Not Only Generative Art: Stable Diffusion for Content-Style Disentanglement in Art Analysis

Yankun Wu,Yuta Nakashima,Noa Garcia
DOI: https://doi.org/10.1145/3591106.3592262
2023-04-20
Abstract:The duality of content and style is inherent to the nature of art. For humans, these two elements are clearly different: content refers to the objects and concepts in the piece of art, and style to the way it is expressed. This duality poses an important challenge for computer vision. The visual appearance of objects and concepts is modulated by the style that may reflect the author's emotions, social trends, artistic movement, etc., and their deep comprehension undoubtfully requires to handle both. A promising step towards a general paradigm for art analysis is to disentangle content and style, whereas relying on human annotations to cull a single aspect of artworks has limitations in learning semantic concepts and the visual appearance of paintings. We thus present GOYA, a method that distills the artistic knowledge captured in a recent generative model to disentangle content and style. Experiments show that synthetically generated images sufficiently serve as a proxy of the real distribution of artworks, allowing GOYA to separately represent the two elements of art while keeping more information than existing methods.
Computer Vision and Pattern Recognition
What problem does this paper attempt to address?

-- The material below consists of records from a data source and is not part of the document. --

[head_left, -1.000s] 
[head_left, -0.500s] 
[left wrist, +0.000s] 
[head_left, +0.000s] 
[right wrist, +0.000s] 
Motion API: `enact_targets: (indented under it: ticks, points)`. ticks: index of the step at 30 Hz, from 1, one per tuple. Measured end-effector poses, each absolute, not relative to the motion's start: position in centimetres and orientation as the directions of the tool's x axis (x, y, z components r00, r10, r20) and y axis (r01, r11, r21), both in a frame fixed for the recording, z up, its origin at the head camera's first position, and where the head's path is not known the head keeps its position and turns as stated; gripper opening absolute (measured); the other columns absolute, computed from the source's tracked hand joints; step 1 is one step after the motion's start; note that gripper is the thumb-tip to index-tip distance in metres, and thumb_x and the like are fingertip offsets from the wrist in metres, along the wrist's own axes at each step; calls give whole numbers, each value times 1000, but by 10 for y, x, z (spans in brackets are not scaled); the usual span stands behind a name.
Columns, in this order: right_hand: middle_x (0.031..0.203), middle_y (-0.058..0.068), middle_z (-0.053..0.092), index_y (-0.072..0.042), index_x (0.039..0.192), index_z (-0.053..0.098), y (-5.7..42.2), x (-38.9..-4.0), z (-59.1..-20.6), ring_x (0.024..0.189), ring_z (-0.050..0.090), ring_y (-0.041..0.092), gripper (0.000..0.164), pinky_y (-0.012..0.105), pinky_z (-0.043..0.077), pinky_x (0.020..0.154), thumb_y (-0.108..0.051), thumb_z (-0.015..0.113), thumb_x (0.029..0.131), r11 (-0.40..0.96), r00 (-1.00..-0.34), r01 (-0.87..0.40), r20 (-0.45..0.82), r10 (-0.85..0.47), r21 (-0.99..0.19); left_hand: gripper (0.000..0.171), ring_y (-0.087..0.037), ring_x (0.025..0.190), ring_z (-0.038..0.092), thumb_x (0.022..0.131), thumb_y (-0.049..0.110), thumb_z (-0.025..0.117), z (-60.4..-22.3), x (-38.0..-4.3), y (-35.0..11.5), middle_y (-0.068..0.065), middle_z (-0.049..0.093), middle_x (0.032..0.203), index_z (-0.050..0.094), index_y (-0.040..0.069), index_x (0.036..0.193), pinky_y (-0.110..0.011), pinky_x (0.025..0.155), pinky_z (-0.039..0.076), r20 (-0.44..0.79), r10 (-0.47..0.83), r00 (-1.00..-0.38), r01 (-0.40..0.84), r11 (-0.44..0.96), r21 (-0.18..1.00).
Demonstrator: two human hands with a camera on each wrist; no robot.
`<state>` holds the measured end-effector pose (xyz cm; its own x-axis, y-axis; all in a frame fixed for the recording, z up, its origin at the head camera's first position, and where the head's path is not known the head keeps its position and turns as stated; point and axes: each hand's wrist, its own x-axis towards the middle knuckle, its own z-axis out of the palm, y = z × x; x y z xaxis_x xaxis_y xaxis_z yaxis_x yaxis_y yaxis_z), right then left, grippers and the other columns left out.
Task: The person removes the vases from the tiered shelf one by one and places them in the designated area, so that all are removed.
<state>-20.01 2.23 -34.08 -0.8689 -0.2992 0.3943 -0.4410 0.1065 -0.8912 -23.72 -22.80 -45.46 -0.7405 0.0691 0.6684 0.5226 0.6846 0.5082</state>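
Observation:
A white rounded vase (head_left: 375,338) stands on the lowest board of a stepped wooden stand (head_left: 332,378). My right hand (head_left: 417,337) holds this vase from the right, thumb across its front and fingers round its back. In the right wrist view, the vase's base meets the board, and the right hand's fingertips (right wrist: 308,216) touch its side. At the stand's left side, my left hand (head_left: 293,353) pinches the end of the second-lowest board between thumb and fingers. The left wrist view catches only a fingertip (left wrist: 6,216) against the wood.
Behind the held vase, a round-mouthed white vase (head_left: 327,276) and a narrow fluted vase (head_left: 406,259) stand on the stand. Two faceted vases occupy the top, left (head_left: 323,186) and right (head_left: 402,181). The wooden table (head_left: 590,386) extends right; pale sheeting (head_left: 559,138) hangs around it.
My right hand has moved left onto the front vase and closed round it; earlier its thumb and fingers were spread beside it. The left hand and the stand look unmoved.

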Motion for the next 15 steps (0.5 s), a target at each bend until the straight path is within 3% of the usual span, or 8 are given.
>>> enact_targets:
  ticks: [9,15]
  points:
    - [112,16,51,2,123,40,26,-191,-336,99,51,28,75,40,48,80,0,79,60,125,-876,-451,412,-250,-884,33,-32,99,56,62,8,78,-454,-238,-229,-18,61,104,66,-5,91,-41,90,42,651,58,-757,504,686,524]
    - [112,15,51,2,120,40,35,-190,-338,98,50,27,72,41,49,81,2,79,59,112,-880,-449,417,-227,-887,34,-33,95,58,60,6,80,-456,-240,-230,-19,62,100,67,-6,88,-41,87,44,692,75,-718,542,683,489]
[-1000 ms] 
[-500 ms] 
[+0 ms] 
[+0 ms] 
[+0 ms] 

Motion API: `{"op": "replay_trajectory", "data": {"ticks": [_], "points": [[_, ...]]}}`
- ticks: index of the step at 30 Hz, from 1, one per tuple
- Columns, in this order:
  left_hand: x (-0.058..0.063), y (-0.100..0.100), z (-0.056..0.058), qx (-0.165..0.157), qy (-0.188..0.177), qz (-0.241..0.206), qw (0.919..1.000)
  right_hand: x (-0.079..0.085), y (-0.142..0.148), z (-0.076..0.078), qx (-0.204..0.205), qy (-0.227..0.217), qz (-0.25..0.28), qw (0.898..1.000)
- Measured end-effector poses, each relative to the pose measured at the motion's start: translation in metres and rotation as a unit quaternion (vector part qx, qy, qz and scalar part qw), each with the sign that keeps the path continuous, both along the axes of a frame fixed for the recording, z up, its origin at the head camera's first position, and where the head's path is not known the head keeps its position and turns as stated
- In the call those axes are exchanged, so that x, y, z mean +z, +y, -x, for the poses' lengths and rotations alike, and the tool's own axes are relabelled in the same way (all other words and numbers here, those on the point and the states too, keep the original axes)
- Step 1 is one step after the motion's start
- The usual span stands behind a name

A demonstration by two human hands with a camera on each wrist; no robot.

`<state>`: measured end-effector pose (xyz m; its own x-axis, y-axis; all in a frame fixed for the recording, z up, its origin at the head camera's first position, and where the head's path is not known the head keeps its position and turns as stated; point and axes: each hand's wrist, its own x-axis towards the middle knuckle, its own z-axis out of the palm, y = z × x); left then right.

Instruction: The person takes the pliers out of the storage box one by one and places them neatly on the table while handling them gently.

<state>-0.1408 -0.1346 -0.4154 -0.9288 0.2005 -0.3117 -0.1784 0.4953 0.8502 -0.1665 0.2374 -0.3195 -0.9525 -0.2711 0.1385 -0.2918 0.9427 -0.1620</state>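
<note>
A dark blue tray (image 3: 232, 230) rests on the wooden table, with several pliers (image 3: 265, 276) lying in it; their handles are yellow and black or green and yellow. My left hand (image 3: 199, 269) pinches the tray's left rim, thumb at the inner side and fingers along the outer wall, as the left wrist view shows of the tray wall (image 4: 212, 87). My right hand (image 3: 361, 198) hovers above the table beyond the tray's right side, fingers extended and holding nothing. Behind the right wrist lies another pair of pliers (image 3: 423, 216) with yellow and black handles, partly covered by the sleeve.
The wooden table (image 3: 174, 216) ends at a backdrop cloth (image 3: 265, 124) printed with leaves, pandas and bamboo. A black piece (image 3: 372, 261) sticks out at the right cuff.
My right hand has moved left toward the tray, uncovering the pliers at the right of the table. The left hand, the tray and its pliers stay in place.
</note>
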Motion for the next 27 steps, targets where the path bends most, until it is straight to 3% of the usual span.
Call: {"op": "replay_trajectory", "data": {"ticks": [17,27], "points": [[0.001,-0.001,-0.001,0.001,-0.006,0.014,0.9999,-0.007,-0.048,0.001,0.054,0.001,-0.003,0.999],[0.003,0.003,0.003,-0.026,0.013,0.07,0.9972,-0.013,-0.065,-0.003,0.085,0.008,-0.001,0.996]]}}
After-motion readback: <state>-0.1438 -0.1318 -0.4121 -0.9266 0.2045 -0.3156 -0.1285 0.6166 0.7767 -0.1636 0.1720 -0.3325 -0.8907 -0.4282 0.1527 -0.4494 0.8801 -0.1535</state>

The problem that this paper attempts to solve is the decoupling of content and style in art analysis. Specifically, the content of an art work (such as the depicted objects, figures or scenes) and the style (such as color, composition, shape and other visual forms of expression) are two basic and important elements in art analysis. However, from the perspective of computer vision, the boundary between the two is not clear, which poses a challenge to the in - depth understanding of art works. Traditional methods usually rely on manual annotation to extract a single aspect of an art work (such as content or style), which has limitations in learning semantic concepts and the visual representation of paintings. For this reason, the authors propose the GOYA method, which utilizes the artistic knowledge captured by recent generative models (such as Stable Diffusion) to decouple the content and style of art works. Verified by experiments, the synthetically generated images can serve as an effective proxy for the distribution of real art works, enabling GOYA to represent these two elements of art works separately while retaining more information. This method not only improves the understanding of the content and style of art works, but also provides new tools and perspectives for digital humanities research.